Exercise
Exactly the lines from the one containing "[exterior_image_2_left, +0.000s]" through the final line of the listing are to be retyped, and nothing more.

Given information
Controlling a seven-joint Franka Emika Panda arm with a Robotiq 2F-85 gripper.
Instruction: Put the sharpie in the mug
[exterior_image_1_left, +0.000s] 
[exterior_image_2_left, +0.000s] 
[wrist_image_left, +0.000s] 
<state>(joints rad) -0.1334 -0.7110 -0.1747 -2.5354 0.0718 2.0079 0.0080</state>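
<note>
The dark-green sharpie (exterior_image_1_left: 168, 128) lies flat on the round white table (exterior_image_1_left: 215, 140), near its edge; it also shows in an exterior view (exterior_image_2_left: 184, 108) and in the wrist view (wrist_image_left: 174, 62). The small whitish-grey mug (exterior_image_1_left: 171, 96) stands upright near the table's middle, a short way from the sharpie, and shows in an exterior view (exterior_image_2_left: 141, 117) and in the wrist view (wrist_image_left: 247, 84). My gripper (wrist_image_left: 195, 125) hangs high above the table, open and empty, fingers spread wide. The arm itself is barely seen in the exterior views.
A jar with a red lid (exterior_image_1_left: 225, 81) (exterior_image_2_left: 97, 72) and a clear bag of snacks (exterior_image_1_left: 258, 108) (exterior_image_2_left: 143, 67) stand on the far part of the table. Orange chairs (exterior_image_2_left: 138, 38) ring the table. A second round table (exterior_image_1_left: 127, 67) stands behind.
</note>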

The answer
[exterior_image_2_left, +0.000s] 
[wrist_image_left, +0.000s] 
<state>(joints rad) -0.1334 -0.7110 -0.1747 -2.5354 0.0718 2.0079 0.0080</state>
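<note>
The dark-green sharpie (exterior_image_1_left: 168, 128) lies flat on the round white table (exterior_image_1_left: 215, 140), near its edge; it also shows in an exterior view (exterior_image_2_left: 184, 108) and in the wrist view (wrist_image_left: 174, 62). The small whitish-grey mug (exterior_image_1_left: 171, 96) stands upright near the table's middle, a short way from the sharpie, and shows in an exterior view (exterior_image_2_left: 141, 117) and in the wrist view (wrist_image_left: 247, 84). My gripper (wrist_image_left: 195, 125) hangs high above the table, open and empty, fingers spread wide. The arm itself is barely seen in the exterior views.
A jar with a red lid (exterior_image_1_left: 225, 81) (exterior_image_2_left: 97, 72) and a clear bag of snacks (exterior_image_1_left: 258, 108) (exterior_image_2_left: 143, 67) stand on the far part of the table. Orange chairs (exterior_image_2_left: 138, 38) ring the table. A second round table (exterior_image_1_left: 127, 67) stands behind.
</note>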

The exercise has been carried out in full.